During the last election in 2017, Le Pen suffered a landslide defeat to Emmanuel Macron, losing out by 33 per cent to 66 per cent.

Current opinion polls predict Ms Le Pen and Mr Macron will make it to the final round of elections by this time next year, with forecasts showing Macron as the eventual winner.

Outlining her plans upon winning the presidency, Ms Le Pen vowed to hold a national referendum on immigration.
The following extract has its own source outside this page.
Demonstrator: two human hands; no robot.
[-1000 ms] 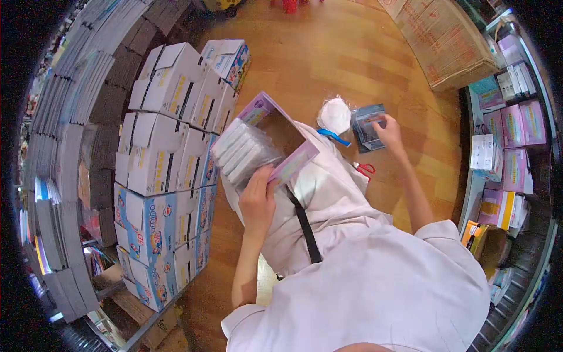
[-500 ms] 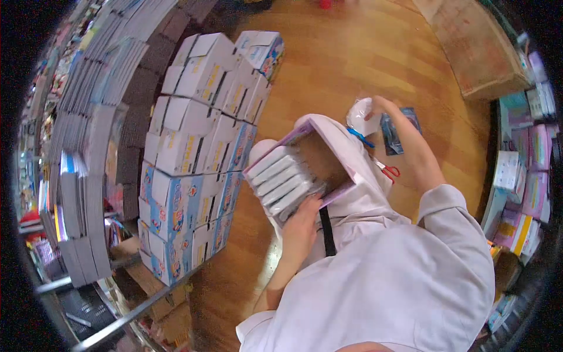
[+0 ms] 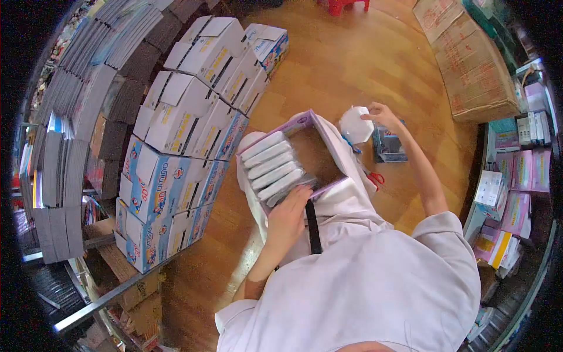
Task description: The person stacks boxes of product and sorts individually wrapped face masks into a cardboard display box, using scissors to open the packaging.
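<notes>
An open purple-edged box [image 3: 333, 189] rests tilted on my lap. Inside its left half stands a row of several white packs in clear plastic [image 3: 274, 159]; bare brown cardboard shows in the other half. My left hand [image 3: 287, 216] grips the box at its near side, fingers closed over the wall beside the last pack. Out to the right, my right hand [image 3: 380, 112] pinches the edge of a white hexagonal piece [image 3: 355, 125] near my knee. Something blue [image 3: 350, 144] shows just below that piece. Red-handled scissors [image 3: 376, 179] lie by my leg.
A dark blue flat package [image 3: 390, 144] lies on the wooden floor [image 3: 346, 64] under my right forearm. White and blue cartons [image 3: 176, 123] are stacked at left beside piles of books [image 3: 64, 146]. A brown carton [image 3: 478, 70], shelves of pink boxes [image 3: 522, 170] and a red stool [image 3: 343, 6] stand around.
My right hand has come slightly down and its fingers now pinch the white hexagonal piece, which has turned. My left hand stays at the box. The camera view has shifted a little.
</notes>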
Speaking on France Inter, Ms Le Pen said her “first decision would be the organisation of a referendum on immigration.

“It has been decades since the various governments made decisions on immigration with the French people ever being listened to or questioned on the subject.”

She added her second priority would be negotiating border control with the European Commission.

She said: “I would go to the European Commission to explain to them what I consider to be non-negotiable in the area of national sovereignty and in particular the control of our borders, because I consider border control a matter of national sovereignty.”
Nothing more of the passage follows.